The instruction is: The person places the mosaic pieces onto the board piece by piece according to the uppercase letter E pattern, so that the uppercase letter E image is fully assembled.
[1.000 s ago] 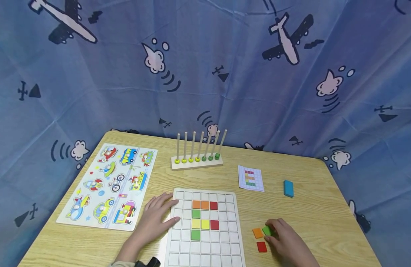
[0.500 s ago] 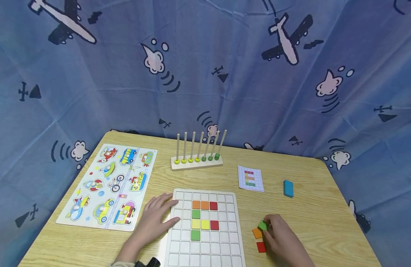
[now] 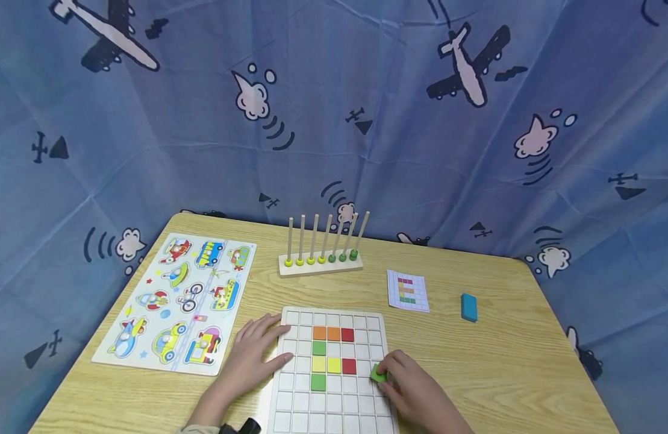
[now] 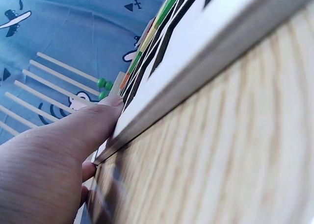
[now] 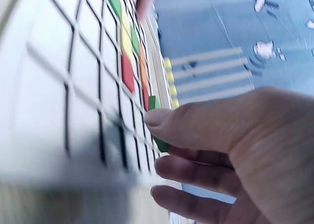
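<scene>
My right hand [image 3: 415,392] pinches a green square tile [image 3: 378,374] between thumb and fingers, over the right edge of the white grid board [image 3: 334,422]. In the right wrist view the green tile [image 5: 157,123] stands tilted above the cells. Set in the board are two orange tiles [image 3: 326,333] and a red tile [image 3: 347,334] in one row, a green tile [image 3: 318,348] under them, then two yellow tiles [image 3: 326,364] with a red tile [image 3: 349,366], and a green tile [image 3: 318,382] lowest. My left hand [image 3: 252,352] rests at the board's left edge, its thumb [image 4: 100,118] touching the rim.
A patterned paper card [image 3: 408,290] lies behind the board to the right, with a blue block [image 3: 468,307] farther right. Behind stands a peg rack [image 3: 320,264] with yellow and green beads. A vehicle puzzle board [image 3: 176,304] covers the table's left side.
My right hand has picked up the green tile from the right of the board and carried it left to the board's edge. The loose orange and red tiles are now out of sight.
</scene>
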Motion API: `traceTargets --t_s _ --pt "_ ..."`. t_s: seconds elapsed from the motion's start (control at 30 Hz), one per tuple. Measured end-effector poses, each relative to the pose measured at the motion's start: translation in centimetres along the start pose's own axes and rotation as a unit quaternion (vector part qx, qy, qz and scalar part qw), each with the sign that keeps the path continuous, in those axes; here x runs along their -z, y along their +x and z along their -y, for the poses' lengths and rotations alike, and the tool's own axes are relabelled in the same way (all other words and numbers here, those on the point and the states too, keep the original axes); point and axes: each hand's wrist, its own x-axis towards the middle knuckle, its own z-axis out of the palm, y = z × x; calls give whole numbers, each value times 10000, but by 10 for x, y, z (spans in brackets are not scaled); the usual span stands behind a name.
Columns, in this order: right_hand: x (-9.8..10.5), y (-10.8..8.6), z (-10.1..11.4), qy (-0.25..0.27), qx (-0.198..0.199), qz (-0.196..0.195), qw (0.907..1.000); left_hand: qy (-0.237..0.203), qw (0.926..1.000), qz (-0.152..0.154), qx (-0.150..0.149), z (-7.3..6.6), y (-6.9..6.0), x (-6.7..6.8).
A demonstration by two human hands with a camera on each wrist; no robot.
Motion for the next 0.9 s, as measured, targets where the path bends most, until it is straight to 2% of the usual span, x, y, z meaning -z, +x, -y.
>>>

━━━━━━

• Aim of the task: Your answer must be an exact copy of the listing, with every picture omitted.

• Exercise output:
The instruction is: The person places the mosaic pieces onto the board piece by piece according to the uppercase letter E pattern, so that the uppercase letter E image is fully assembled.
[1.000 s ago] 
[0.500 s ago] 
[now] 
[now] 
[now] 
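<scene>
My right hand [image 3: 415,392] pinches a green square tile [image 3: 378,374] between thumb and fingers, over the right edge of the white grid board [image 3: 334,422]. In the right wrist view the green tile [image 5: 157,123] stands tilted above the cells. Set in the board are two orange tiles [image 3: 326,333] and a red tile [image 3: 347,334] in one row, a green tile [image 3: 318,348] under them, then two yellow tiles [image 3: 326,364] with a red tile [image 3: 349,366], and a green tile [image 3: 318,382] lowest. My left hand [image 3: 252,352] rests at the board's left edge, its thumb [image 4: 100,118] touching the rim.
A patterned paper card [image 3: 408,290] lies behind the board to the right, with a blue block [image 3: 468,307] farther right. Behind stands a peg rack [image 3: 320,264] with yellow and green beads. A vehicle puzzle board [image 3: 176,304] covers the table's left side.
My right hand has picked up the green tile from the right of the board and carried it left to the board's edge. The loose orange and red tiles are now out of sight.
</scene>
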Motion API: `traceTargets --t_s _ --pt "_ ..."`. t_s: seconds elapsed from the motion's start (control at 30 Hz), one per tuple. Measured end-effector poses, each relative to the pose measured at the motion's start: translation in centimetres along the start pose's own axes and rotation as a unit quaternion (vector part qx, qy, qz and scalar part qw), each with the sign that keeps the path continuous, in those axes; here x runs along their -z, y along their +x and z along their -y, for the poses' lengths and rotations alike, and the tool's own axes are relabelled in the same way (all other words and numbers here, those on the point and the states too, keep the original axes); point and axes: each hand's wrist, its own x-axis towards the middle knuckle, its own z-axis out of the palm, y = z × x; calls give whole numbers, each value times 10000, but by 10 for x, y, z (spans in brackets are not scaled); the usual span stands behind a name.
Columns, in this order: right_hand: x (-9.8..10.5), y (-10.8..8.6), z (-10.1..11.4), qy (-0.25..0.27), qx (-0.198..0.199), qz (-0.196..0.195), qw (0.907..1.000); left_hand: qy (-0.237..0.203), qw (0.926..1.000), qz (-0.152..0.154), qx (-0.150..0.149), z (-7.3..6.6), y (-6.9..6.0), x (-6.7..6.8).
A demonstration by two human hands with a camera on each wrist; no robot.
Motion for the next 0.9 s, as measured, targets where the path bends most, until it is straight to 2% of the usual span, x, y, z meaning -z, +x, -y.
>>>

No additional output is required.